I have a table with the following structure: ID, Month, Year, Value with values for one entry per id per month, most months have the same value.
I would like to create a view for that table that collapses the same values like this: ID, Start Month, End Month, Start Year, End Year, Value, with one row per ID per value.
The catch is that if a value changes and then goes back to the original, it should have two rows in the table
So:
should produce
The following query works for everything besides this special case, when the value returns to the original.
select distinct id, min(month) keep (dense_rank first order by month)
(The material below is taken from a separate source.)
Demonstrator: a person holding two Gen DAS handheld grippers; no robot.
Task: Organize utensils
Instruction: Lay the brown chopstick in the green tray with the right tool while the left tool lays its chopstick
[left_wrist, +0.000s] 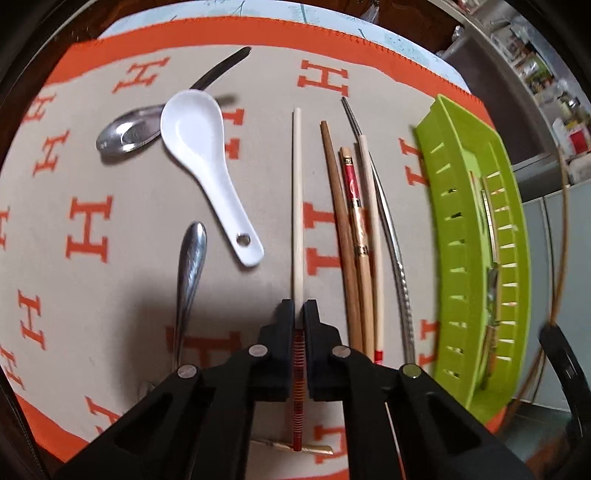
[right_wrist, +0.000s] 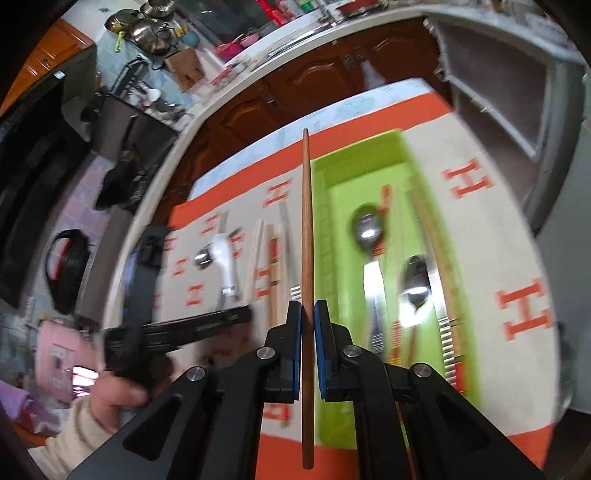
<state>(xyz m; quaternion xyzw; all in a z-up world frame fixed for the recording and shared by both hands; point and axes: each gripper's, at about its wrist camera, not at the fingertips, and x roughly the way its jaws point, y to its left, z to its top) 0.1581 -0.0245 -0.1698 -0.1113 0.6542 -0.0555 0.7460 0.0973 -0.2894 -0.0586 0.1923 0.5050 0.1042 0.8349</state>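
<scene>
Mid-sort: left gripper (left_wrist: 299, 308) clamped on a pale chopstick (left_wrist: 297, 192) lying mid-cloth, left of the remaining chopsticks (left_wrist: 354, 236). Right gripper (right_wrist: 307, 314) pinching a brown chopstick (right_wrist: 306, 229) above the green tray's (right_wrist: 360, 162) left wall. Next, probably: lower into tray, release.

Even indoor light, heavy fisheye bending
Left view sharp, soft shadow under its gripper (left_wrist: 299, 306); right view motion-smeared, glare on spoons (right_wrist: 367, 225), dark vignette corners

orange letters "h" repeat in rows across the beige cloth (left_wrist: 147, 295); nothing else is legible.
</scene>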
over (partition by id, value) startMonth,
max(month) keep (dense_rank first order by month desc) over (partition
by id, value) endMonth,
value
Database is Oracle
I'm going to develop my solution incrementally, decomposing each transformation into a view. This both helps explain what's being done, and helps in debugging and testing. It's essentially applying the principle of functional decomposition to database queries.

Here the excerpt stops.